TASK:
Lines from the one containing "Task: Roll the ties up" through the end of the listing are what is wanted, given again exactly with both ends included and pictures left out.

[DATA BLOCK Boundary: Start]

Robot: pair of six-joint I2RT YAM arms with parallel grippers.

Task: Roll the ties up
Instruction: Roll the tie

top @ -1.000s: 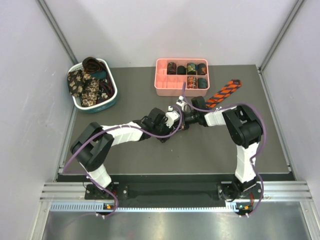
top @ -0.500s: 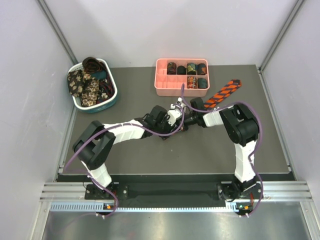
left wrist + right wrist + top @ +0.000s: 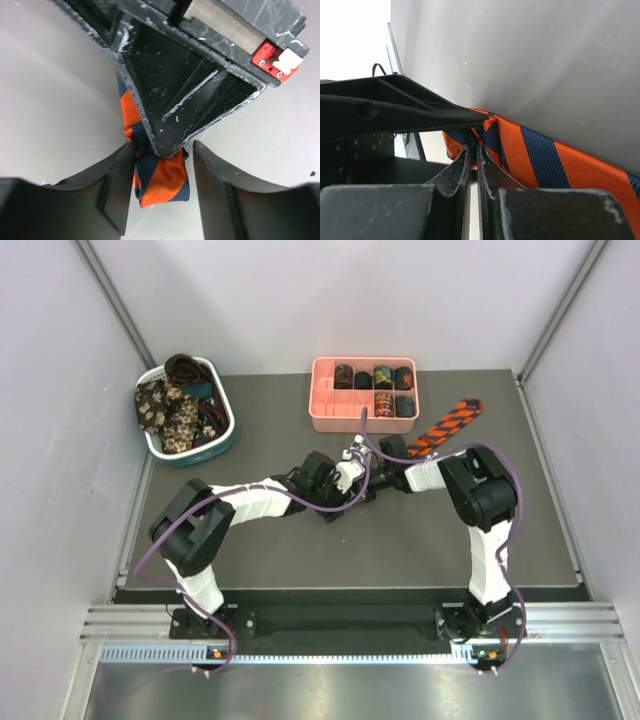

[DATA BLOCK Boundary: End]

REPLY:
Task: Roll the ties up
Instruction: Roll the tie

top @ -1.000s: 
top @ -0.500s: 
left wrist + right wrist + top @ +0.000s: 

Nothing further is required by the exercise.